■ WHAT YOU HAVE TO DO ■
Your task is to print all of the data below exactly, with no pictures included.
══ INFORMATION SUPPLIED
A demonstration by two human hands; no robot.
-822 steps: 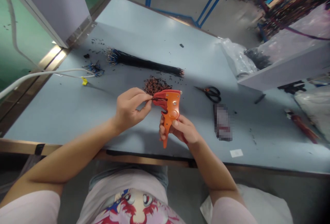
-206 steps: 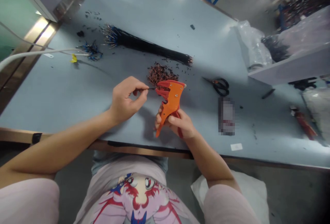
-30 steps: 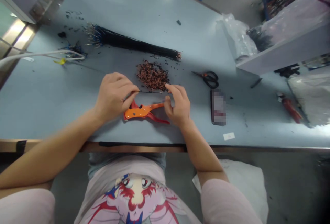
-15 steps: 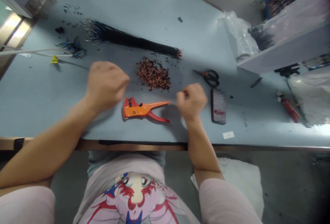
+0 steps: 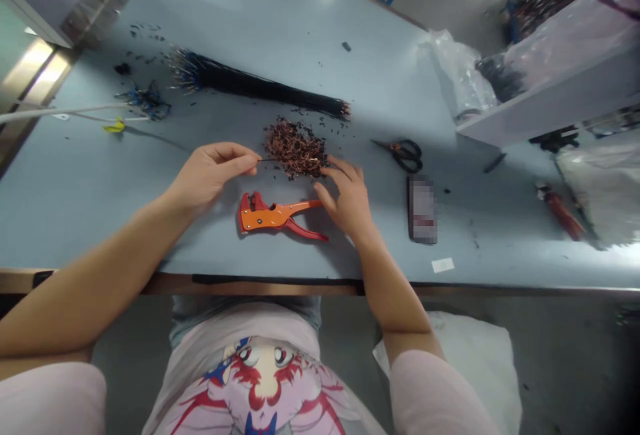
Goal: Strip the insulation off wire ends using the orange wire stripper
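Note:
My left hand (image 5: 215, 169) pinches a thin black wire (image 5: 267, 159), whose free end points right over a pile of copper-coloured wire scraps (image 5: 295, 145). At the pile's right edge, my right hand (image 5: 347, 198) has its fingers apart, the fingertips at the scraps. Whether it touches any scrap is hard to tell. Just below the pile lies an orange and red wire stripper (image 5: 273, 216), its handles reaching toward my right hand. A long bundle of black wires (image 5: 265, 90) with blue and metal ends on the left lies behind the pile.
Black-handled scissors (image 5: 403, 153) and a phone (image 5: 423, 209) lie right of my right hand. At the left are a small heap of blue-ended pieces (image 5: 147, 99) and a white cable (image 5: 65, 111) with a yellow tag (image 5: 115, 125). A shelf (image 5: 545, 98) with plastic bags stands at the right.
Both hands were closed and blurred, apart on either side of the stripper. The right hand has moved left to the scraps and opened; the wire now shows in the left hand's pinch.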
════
■ RESPONSE AREA ■
A demonstration by two human hands; no robot.
-822 steps: 
-206 steps: 
-30 steps: 
-15 steps: 
+0 steps: 
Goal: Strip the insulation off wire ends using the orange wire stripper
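Note:
My left hand (image 5: 215, 169) pinches a thin black wire (image 5: 267, 159), whose free end points right over a pile of copper-coloured wire scraps (image 5: 295, 145). At the pile's right edge, my right hand (image 5: 347, 198) has its fingers apart, the fingertips at the scraps. Whether it touches any scrap is hard to tell. Just below the pile lies an orange and red wire stripper (image 5: 273, 216), its handles reaching toward my right hand. A long bundle of black wires (image 5: 265, 90) with blue and metal ends on the left lies behind the pile.
Black-handled scissors (image 5: 403, 153) and a phone (image 5: 423, 209) lie right of my right hand. At the left are a small heap of blue-ended pieces (image 5: 147, 99) and a white cable (image 5: 65, 111) with a yellow tag (image 5: 115, 125). A shelf (image 5: 545, 98) with plastic bags stands at the right.
Both hands were closed and blurred, apart on either side of the stripper. The right hand has moved left to the scraps and opened; the wire now shows in the left hand's pinch.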

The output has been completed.